Momo, the Berber restaurant on Heddon Street in Mayfair, is 22 this year, and has been overhauled and relaunched to mark the occasion. In 1997, this was the place that, beyond doubt, set my eye on becoming a restaurant critic, once the old guard began expiring from gout. I spent 65 minutes there one evening, back when it was one of the very coolest places to be seen – other than the top bar at TFI Friday or doing backing vocals for Finley Quaye on Westbourne Grove.

Momo, as the hottest restaurant in London, was a perfect, galling example of how places treated their famous, in-crowd guests, as opposed to normal diners who weren’t in Donatella Versace’s retinue. It was certainly a very pretty room – a sort of faux-Marrakesh, enchanted souk – and today it’s largely the same, just even better, complete with a golden, hand-painted dome centre stage, art‑deco sofas, illuminated palm trees and flattering, peach-hued lighting.

Classic Momo couscous with a small platter of lamb cutlet, spiced chicken thigh and spiced merguez



‘A bit style over substance’: the ‘classic Momo couscous’ comes complete with a lamb cutlet, spiced chicken thigh and merguez.

Back then, the menu was thrust into our hands by a semi-belligerent server with a reminder that our table, booked months in advance, would soon need vacating. Couscous was whisked away mid-mouthful by staff who had one eye on the door in case Patsy Kensit’s hair stylist required emergency shisha advice. An attempt to visit the downstairs ladies’ room became a security issue, incurring warnings that I should not attempt to go off-piste and enter the cocktail bar, favoured by Tom Cruise, because it wasn’t for the likes of you and me. The bill was £46 for two glasses of warm pinot grigio and two tagines. It says more about me than Momo that I’ve simmered on this for 21 years.

A satisfying denouement would have been that I returned to review the new Momo one recent Saturday night to find a roaring bin fire of wrongness. Instead, it was an unexpected joy. The front of house are now a smiling squadron who fuss over the entire clientele, which may no longer be A-list, but the West End crowd of moneyed tourists, well-heeled Essex birthday parties, fourth dates edging towards commitment, “Instagram models” and people with interesting facial resculpturing. Under Mourad Mazouz (the man behind Sketch), Momo has clearly weathered the storms of being cool, then uncool, then totally irrelevant, before being shabby, stripped and rebooted.

Quail pastilla



Momo’s ‘outstanding’ quail pastilla: ‘A delicate, rich, sweet Moroccan filo pie, as sugary as it is savoury.’

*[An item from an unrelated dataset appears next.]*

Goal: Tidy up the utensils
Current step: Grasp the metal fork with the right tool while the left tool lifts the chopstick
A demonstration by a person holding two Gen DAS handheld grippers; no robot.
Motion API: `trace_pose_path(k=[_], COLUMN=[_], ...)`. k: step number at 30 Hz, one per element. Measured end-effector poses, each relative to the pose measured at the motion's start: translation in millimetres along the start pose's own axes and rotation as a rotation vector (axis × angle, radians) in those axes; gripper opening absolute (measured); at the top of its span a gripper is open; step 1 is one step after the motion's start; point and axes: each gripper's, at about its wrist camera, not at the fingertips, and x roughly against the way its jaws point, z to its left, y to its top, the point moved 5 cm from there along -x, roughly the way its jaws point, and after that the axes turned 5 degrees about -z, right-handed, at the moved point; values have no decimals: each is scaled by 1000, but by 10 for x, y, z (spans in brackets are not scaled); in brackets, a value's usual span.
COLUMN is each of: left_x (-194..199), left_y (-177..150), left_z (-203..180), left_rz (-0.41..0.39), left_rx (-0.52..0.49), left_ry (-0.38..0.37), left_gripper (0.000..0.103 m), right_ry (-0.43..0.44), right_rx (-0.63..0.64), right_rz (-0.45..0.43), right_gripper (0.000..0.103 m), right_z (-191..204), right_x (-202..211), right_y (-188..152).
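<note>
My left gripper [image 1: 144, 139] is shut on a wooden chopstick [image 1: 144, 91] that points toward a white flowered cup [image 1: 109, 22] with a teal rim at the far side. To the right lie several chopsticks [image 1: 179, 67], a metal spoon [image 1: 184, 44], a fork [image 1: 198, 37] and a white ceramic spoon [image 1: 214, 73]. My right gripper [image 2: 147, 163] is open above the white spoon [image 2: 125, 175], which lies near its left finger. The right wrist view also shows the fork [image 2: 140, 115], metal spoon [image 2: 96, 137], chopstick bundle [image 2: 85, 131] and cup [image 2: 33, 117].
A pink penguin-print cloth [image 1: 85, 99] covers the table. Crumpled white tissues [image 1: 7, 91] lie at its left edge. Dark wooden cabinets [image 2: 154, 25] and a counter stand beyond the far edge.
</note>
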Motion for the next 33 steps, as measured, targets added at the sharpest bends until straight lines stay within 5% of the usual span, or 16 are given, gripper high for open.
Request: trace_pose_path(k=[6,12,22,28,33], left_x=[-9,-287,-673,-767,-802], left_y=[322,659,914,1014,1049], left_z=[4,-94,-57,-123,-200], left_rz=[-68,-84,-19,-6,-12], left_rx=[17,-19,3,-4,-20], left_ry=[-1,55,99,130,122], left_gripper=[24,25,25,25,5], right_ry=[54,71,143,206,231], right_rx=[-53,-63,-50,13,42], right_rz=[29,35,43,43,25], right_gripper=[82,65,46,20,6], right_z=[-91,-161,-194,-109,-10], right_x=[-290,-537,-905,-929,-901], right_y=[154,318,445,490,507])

It has certainly got over itself. The new menu, created by chef Hervé Deville, is still a slightly eccentric mishmash of Algerian, Tunisian and Moroccan, but now with modern Mediterranean or, more accurately, British flourishes. Yes, there is chicken couscous and lamb shoulder tagine and scotch beef tangia with green olive panisses (a type of chickpea fritter). The “classic Momo couscous” comes with a small platter of lamb cutlet, spiced chicken thigh and merguez, for £26. It arrived with great fanfare and a clattering of crockery, was as watery as I recalled, and, by and large, a bit style over substance.

The dish that melted my heart and righted two decades of hurt, however, was harira, a velvety, spicy, dal-like Moroccan soup brimming with cinnamon, turmeric and ginger. It turned up with spoons of clarified lemon paste and a harissa so hot, it could blow your (new, tighter) face off. Quail pastilla was outstanding, too: a delicate, rich, sweet Moroccan filo pie, as sugary as it was savoury, with nougatine pieces and a potent, blackcurrant sauce. For vegetarians, there’s green asparagus tagine with spiced rhubarb or heritage beetroot couscous, and I shall never forget the frankly weird teff “pancake”. It was a bit like injera flatbread, but also a bit like chocolate swiss roll, albeit one covered in boiled brussels sprouts and chunks of jersey royal, and came with a jug of green harissa bouillon.

Namelaka



Momo’s chocolate namelaka: ‘Be warned: it has a rich bed of diced beetroot and hot harissa lying beneath its cocoa crumble topping.’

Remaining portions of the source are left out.